# PROBLEM STATEMENT:
Please take the lines from the one holding "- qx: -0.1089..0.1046" through the one holding "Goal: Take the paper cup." in the data below and copy them exactly.

[Collected data entries]
- Opening Delimiter -
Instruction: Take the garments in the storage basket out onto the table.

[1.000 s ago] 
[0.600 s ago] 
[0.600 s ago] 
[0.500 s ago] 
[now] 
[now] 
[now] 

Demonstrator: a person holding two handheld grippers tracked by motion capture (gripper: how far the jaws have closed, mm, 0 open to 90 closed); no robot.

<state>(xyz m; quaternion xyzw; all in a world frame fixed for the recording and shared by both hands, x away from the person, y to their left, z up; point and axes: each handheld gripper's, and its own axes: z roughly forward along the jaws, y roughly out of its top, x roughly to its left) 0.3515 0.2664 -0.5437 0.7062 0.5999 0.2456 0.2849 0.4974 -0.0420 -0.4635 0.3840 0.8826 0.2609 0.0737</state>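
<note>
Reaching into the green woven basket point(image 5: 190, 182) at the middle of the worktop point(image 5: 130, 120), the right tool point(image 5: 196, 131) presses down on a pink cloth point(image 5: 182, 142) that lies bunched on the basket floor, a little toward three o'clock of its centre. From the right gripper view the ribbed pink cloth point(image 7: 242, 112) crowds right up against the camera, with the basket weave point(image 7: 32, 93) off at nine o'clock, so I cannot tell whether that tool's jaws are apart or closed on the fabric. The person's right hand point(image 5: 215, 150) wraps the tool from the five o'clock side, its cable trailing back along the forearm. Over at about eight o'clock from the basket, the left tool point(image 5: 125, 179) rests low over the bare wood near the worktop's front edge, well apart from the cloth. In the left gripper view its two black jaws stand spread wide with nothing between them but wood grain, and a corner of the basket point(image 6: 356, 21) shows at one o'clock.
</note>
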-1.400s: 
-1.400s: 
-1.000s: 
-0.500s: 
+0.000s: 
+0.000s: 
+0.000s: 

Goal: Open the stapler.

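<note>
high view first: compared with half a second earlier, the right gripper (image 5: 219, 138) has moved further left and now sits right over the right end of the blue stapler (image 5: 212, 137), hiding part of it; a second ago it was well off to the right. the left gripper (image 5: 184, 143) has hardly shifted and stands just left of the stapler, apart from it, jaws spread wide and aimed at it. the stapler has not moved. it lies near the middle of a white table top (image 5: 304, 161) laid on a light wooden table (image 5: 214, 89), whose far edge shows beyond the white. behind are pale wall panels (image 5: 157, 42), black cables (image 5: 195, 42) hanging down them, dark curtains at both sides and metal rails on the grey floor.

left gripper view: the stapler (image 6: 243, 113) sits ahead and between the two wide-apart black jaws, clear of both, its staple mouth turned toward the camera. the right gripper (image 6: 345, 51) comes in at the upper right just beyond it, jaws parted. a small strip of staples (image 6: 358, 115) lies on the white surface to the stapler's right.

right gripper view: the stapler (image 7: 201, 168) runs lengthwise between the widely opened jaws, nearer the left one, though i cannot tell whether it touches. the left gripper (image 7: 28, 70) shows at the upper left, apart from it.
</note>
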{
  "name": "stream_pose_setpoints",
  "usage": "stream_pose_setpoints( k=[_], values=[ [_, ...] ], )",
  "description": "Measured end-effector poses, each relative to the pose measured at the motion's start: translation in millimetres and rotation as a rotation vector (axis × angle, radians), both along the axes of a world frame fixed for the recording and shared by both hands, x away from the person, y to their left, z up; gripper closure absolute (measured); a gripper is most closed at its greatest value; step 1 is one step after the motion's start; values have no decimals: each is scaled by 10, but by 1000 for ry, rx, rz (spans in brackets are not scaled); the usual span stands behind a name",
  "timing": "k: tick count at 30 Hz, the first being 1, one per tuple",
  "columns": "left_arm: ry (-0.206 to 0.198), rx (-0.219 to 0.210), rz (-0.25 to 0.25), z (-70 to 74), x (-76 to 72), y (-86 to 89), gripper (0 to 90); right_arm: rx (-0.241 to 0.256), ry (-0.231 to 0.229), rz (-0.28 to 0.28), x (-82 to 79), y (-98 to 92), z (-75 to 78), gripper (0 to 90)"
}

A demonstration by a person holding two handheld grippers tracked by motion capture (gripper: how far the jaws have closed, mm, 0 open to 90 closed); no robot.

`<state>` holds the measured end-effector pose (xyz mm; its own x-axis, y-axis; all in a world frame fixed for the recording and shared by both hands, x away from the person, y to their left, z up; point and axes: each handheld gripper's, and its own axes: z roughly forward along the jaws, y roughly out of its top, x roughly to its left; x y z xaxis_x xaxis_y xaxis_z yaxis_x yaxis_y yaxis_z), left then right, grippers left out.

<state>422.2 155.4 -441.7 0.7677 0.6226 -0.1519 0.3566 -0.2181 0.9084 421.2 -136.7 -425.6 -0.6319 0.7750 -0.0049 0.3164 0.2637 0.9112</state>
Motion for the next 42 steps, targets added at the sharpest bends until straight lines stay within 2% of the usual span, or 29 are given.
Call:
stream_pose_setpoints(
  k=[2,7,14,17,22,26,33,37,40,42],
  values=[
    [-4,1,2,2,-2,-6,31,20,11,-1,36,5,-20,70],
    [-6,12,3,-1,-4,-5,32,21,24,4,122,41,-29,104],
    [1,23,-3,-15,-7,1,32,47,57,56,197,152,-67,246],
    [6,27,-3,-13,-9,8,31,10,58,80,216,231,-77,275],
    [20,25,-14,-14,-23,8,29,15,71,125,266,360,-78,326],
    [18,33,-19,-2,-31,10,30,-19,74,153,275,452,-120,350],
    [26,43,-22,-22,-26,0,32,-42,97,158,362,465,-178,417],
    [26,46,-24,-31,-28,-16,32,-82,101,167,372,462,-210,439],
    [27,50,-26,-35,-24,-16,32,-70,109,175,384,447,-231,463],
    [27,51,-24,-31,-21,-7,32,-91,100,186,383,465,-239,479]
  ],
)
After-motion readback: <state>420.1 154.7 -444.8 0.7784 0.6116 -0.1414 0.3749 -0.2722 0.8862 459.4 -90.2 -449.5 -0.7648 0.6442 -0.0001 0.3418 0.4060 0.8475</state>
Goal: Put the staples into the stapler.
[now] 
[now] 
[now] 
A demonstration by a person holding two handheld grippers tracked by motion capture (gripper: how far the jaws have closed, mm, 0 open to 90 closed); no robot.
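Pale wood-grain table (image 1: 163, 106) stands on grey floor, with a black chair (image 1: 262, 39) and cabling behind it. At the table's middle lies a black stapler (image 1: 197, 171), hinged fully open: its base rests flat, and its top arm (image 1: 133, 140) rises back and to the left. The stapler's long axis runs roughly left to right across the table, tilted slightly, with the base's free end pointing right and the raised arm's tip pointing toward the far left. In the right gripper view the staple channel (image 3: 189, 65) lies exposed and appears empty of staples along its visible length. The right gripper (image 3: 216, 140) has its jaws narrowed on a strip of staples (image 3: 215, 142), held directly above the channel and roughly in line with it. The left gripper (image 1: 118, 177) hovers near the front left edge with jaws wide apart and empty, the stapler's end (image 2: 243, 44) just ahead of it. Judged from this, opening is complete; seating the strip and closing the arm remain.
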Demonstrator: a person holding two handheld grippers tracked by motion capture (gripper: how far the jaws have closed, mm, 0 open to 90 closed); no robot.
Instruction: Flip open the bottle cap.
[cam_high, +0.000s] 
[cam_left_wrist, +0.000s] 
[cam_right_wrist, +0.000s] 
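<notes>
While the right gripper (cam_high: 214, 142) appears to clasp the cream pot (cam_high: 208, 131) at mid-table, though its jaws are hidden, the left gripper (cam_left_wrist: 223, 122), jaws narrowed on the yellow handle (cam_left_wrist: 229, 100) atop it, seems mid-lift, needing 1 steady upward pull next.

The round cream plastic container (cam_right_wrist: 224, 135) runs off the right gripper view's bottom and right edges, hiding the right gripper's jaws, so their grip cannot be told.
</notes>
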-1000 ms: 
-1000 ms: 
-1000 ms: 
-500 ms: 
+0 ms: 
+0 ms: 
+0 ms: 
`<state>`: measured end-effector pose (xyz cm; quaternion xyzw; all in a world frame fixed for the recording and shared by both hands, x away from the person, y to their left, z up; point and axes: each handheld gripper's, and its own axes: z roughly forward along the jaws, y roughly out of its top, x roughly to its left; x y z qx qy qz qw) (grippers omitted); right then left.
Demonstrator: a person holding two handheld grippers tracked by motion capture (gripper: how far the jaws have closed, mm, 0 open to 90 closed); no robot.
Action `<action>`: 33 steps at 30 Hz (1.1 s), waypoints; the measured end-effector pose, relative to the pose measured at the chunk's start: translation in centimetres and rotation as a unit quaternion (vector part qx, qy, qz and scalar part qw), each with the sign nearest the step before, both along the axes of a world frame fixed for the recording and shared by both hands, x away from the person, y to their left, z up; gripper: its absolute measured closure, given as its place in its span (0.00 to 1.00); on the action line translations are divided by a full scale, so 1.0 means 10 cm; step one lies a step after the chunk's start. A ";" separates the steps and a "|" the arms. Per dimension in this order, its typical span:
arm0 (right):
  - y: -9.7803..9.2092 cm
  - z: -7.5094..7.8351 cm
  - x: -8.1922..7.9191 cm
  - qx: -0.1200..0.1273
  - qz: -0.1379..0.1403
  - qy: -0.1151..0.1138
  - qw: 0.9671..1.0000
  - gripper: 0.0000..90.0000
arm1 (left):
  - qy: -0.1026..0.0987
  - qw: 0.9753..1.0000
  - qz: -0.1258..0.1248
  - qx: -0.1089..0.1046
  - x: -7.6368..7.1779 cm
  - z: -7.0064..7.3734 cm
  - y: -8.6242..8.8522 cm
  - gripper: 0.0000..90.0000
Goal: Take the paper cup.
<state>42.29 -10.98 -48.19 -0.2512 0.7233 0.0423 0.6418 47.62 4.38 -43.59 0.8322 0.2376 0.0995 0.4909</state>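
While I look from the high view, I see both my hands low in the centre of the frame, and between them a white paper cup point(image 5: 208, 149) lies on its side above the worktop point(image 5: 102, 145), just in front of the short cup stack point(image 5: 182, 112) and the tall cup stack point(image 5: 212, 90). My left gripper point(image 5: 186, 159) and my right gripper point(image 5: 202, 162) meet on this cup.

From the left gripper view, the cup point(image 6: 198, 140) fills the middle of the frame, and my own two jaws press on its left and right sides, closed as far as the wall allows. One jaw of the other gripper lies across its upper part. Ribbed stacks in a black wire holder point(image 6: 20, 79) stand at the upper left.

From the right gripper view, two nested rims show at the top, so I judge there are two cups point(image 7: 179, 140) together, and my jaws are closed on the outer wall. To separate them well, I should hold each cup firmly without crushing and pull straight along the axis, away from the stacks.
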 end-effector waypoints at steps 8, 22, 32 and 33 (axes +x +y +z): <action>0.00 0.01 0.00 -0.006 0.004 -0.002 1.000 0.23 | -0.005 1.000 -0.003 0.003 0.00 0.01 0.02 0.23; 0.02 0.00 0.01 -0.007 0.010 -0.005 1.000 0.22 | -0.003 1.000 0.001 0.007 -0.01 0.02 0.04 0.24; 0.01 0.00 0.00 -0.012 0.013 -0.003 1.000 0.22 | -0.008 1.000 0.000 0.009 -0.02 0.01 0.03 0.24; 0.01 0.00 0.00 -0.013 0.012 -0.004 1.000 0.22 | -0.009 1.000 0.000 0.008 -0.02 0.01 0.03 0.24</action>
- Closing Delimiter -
# RESPONSE:
  - qx: -0.1089..0.1046
  - x: -7.6368..7.1779 cm
  - z: -7.0064..7.3734 cm
  - y: -8.6242..8.8522 cm
  - gripper: 0.0000..90.0000
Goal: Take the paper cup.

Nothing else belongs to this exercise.